Satu kali peristiwa, ortu angkat saya yang lain berbuat kesalahan terhadap saya, demikian juga seorang hamba Tuhan lain melakukan kesalahan terhadap saya. Sampai sekarang saya tidak pernah mengungkapkannya kepada siapa pun di bumi, sekalipun beliau telah tiada, dan yang satunya masih hidup – tidak ada seorang pun di bumi yang kepadanya pernah saya ceritakan atau sekedar sharing akan kesalahan mereka terhadap saya. Saya juga ingin berpikir bahwa itu bukan kesalahan, tetapi sekedar kekhilafan, like ‘bad hair day’ saja. Itu bukan sifatnya, karena saya tahu bahwa dari sekian juta kebaikannya, jika ada satu kekhilafan seperti itu, itu tampak seperti kutu di seberang benua. Mungkin ini yang dimaksud Nuh ketika ia tidak mengutuk kedua anaknya, karena mereka mengetahui mabuk dan telanjang bukanlah perangai asli ayahnya.
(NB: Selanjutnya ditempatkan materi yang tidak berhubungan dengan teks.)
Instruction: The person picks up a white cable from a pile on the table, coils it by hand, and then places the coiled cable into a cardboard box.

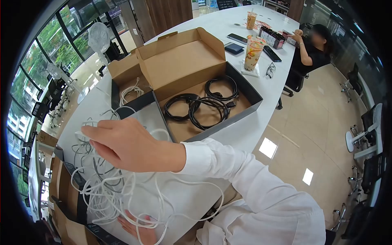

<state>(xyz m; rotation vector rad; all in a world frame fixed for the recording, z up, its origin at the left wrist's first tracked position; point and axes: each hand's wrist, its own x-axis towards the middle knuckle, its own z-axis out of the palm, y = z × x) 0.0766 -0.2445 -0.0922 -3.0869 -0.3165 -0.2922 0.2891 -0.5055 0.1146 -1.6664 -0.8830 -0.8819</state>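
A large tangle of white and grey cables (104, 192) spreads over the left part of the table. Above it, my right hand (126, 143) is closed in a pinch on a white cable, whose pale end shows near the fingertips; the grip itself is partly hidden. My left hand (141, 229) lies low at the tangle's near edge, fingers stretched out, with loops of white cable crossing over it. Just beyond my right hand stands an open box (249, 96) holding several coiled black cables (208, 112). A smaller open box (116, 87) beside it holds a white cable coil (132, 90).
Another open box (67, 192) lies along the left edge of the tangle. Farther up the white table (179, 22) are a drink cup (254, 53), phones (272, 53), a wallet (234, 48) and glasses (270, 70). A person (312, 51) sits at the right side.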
Saya menekan diri, menekan hati – mereka orang tua rohani, orang tua angkat, sesama hamba Tuhan, – saya tidak akan pernah menaruh kuk apa pun dan kepada siapa pun di bumi terhadap mereka. Jika ini adalah UJIAN SAYA untuk tidak selfish dan menyalahkan mereka sebagai orang tua, terpujilah Tuhan karena saya diberi kemampuan dan karunia untuk menang selama bertahun-tahun menguburkan peristiwa yang tidak berarti itu. Sekali pun daging saya kalau ada kesempatan pernah ingin menceritakannya, tetapi itu tidak pernah terlontar dari mulut saya — sebab jika dipikir dalam-dalam, apalah artinya satu-dua kesalahan dibanding dengan samudera kasih yang luas yang telah mereka curahkan yang telah saya terima? Toch mereka manusia, saya memberi ruang bagi mereka untuk berbuat salah, karena saya juga orang yang bersalah dan sudah diampuni seluas-luasnya.

Saya menjaga penghormatan saya terhadap otoritas-otoritas di atas saya. Walaupun belum sempurna dan pernah juga tersandung, tetapi sedemikianlah hormat saya kepada mereka, pembelaan saya yang murni dari hati saya, meskipun harus berlawanan dengan sahabat saya, dengan kedagingan saya – tetapi saya memelihara roh saya dan roh orang lain agar tidak tercemar dengan tuduhan dan kecaman yang mungkin saya salah menerjemahkannya. Saya selalu ingat kutukan Nuh terhadap anaknya yang membuka aib orang tuanya yang hanya sekali khilaf, tetapi keturunan demi keturunan menuai dampak yang tiada habisnya dari kebocoran mulut yang meluap dari hati. Pastilah di dalam hatinya sudah ada akar kepahitan, ketidakpercayaan, kebencian, sehingga satu kekhilafan orang tua disebarluaskan.

Kiranya ini menolong para pembaca yang memiliki akar pemberontakan dalam hati. Bereskan dengan mereka langsung, seperti sahabat-sahabat Ayub hanya dapat diampuni saat mereka meminta pengampunan dan didoakan oleh Ayub yang dikata-katainya. Itulah kerendahan hati.